Play it again, Sam?
Photo credit:Andy Devlin/NHL
3 months ago
To be honest, I hadn’t spent even one second thinking about what a third tour of duty with the Edmonton Oilers for Sam Gagner might look like until our own Woz tweeted this morning that he’d like to see it happen.
I can’t say I hate the idea, but in all honesty that’s because I’ve long admired Gagner for the man he is as much as the player he’s been. I like him. That doesn’t make bringing him back one more time as a 33-year-old coming off surgery on both hips a good idea. I don’t know if it makes any sense at all.
What I do know is that Oilers’ GM Ken Holland is looking for some bargain basement help up front because he’s got holes to fill and not a lot of cap space with which to do it. Likewise, what Gagner said in April after the surgery limited his season with the Winnipeg Jets to 48 games is that he wants to play in 2023-24.
That only matters if Gagner, who has 1,015 regular season NHL games on his resume, 542 in Edmonton, can fill a need — maybe as a 13th forward — with Holland needing a value contract or two to make his salary cap numbers work.
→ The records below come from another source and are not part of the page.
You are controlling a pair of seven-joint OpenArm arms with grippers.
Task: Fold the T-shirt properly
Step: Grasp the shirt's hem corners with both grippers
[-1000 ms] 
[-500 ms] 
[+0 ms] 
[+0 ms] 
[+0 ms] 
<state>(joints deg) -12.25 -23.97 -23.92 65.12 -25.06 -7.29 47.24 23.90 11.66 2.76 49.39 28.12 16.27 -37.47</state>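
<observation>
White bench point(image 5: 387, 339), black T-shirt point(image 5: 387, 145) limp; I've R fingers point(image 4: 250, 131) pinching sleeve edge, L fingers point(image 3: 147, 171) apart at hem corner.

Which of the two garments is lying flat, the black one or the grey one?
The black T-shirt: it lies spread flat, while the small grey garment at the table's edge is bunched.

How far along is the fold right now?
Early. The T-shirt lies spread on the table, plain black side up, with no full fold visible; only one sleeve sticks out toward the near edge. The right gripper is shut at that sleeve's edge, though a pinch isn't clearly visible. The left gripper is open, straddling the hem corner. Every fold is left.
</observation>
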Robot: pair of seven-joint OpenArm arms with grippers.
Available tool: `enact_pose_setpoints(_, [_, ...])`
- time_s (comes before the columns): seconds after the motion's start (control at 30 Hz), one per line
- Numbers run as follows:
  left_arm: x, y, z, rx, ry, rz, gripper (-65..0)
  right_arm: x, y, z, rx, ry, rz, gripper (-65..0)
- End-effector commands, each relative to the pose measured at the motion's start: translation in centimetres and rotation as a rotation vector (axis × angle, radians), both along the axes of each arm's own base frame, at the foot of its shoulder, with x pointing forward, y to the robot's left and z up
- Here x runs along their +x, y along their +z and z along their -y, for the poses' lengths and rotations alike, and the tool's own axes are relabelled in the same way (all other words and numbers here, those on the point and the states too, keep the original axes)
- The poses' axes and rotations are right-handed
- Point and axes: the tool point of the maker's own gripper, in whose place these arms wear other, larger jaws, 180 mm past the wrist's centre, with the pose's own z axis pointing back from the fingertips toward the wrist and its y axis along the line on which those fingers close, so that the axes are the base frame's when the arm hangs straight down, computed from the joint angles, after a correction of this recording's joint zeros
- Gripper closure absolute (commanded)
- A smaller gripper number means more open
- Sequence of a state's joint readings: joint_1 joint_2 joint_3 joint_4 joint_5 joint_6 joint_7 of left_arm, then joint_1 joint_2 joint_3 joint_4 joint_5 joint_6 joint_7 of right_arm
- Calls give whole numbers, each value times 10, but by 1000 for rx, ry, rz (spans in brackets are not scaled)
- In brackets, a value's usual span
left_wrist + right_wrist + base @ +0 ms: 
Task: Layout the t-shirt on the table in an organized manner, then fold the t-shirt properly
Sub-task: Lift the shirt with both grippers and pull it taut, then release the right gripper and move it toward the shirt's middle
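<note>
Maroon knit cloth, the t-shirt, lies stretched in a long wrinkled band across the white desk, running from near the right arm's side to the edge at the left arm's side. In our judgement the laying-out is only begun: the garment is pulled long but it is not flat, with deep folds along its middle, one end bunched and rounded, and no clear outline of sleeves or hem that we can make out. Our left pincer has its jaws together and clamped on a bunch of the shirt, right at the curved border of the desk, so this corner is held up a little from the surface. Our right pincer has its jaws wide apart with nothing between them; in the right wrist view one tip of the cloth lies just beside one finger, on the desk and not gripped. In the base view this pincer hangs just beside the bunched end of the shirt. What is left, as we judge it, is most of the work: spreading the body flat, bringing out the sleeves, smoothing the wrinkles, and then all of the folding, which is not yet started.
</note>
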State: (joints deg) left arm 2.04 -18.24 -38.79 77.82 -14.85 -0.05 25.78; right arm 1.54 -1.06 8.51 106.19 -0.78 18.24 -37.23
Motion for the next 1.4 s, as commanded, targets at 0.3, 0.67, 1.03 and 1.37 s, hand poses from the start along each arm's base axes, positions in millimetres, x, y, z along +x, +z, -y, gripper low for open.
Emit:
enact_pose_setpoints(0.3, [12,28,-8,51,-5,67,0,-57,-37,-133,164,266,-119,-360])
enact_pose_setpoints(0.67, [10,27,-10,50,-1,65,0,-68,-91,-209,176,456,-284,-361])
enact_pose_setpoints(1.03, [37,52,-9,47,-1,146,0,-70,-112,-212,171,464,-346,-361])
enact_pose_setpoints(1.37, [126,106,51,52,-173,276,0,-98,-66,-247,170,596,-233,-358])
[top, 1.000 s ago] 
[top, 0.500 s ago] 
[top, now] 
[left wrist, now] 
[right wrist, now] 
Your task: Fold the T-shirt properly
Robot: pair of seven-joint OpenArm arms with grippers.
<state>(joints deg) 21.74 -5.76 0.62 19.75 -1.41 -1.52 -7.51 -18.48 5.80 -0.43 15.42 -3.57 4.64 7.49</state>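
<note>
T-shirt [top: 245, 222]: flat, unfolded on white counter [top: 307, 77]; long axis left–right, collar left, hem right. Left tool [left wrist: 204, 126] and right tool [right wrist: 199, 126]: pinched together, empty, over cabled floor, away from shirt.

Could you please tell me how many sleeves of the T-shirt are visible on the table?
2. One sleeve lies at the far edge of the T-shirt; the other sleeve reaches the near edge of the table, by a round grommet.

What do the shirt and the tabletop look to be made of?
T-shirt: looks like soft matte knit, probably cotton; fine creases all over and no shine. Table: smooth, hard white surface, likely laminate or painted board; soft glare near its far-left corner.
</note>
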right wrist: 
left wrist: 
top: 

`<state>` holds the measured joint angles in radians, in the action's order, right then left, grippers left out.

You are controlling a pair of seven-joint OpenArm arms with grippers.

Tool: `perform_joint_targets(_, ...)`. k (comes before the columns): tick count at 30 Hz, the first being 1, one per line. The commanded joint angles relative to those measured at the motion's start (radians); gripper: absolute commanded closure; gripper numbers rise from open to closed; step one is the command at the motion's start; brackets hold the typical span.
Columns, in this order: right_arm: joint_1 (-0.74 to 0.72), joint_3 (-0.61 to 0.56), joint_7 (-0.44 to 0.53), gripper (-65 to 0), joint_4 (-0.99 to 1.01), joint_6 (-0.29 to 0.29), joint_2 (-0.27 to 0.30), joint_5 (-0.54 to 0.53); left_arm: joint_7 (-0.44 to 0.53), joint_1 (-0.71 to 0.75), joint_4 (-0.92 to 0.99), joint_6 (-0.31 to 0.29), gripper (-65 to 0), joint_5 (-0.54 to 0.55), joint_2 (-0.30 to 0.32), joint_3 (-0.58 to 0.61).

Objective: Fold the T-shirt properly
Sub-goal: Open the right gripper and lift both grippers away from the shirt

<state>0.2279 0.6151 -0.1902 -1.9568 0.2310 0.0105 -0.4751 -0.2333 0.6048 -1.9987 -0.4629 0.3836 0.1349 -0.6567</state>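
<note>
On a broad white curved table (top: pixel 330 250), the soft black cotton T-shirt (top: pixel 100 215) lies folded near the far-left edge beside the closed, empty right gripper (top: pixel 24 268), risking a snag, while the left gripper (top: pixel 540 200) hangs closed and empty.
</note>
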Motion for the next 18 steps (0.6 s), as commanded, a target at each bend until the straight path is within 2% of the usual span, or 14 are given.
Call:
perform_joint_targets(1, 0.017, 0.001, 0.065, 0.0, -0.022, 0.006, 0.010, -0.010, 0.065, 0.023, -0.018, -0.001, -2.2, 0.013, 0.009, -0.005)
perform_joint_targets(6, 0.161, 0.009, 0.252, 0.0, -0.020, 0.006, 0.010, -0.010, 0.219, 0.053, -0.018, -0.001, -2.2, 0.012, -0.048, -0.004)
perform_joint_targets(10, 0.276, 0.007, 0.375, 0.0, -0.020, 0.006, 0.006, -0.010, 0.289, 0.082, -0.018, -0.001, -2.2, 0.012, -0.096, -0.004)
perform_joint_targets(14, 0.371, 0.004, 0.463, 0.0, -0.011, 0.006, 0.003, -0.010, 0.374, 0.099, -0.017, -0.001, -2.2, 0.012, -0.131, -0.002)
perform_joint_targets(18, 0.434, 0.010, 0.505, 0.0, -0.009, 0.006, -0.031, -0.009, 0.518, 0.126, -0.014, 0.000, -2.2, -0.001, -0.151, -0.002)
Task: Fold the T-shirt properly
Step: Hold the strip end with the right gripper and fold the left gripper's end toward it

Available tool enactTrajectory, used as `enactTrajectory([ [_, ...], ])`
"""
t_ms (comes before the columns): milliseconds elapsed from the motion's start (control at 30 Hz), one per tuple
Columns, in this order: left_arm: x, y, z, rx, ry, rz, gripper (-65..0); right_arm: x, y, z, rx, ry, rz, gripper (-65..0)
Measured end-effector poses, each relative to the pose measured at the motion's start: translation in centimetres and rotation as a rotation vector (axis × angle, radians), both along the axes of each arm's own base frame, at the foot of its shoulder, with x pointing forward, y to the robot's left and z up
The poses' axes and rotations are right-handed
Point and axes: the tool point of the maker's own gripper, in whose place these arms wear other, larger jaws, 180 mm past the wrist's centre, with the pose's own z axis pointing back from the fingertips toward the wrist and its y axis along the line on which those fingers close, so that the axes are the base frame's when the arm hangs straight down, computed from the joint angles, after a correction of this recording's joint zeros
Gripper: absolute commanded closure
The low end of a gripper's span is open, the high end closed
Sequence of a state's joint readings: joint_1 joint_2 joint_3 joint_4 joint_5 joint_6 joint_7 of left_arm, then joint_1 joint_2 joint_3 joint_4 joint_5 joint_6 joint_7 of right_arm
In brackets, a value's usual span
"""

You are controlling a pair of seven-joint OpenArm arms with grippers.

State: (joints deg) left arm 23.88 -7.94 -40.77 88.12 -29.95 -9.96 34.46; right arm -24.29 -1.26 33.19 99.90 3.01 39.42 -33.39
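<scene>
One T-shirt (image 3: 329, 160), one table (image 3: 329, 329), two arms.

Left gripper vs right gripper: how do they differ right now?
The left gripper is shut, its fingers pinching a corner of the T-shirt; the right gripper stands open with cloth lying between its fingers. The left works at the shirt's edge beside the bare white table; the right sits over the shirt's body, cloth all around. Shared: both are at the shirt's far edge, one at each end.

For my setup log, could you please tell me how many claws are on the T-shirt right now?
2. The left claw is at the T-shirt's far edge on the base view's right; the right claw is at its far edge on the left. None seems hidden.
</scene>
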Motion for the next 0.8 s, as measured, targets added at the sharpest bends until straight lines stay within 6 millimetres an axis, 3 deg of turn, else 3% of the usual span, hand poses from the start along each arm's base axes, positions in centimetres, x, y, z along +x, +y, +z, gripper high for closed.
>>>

What the Oilers don’t need is a breathless stroll down memory lane for old time’s sake.
DOES IT MAKE SENSE?
Photo: Robin Brownlee
“Yeah, that’s the intent,” Gagner said of getting the surgery with an eye to playing next season. “I mean, I actually want to keep playing and I understand that it’s going to take a lot of work to get back to where I was, but I think that being pain-free and having more mobility in my hips will be really helpful for me.”
Taken sixth overall by the Oilers in the 2007 Entry Draft, Gagner played his first seven seasons with the Oilers. He made stops in Arizona, Philadelphia, Columbus, and Vancouver before returning to the Oilers via trade with the Canucks for parts of 2018-19 and 2019-20. The Oilers dealt Gagner to Detroit and he later signed with Winnipeg as a free agent in September 2022.
Simply put, it’s been a long time since Gagner’s draft day, his eight-point game with the Oilers in February 2012, and the day he made a fan for life with my son Sam, a toddler at the time, when he gave him an autographed puck after practice. Sam is taller than Gagner and the old man now. Can Gagner still play?
“I still have a lot of game left,” Gagner told Winnipeg scribe Ken Wiebe. “When you look at it, I’ve been around a long time, but I’m only 33 years old and I still feel like I can contribute. That’s the intent. Get this done and hopefully be ready for training camp next year and continue my career.”
THE BOTTOM LINE
We still have the puck Gagner signed in my home office right near where Sam keeps his gaming laptop and does his homework. It’s in a cabinet with a lot of keepsakes from decades that I’ve spent as a sportswriter, some dating back 40 years. A lot of good memories tucked away in there. Can Gagner be more than that at this point in his career?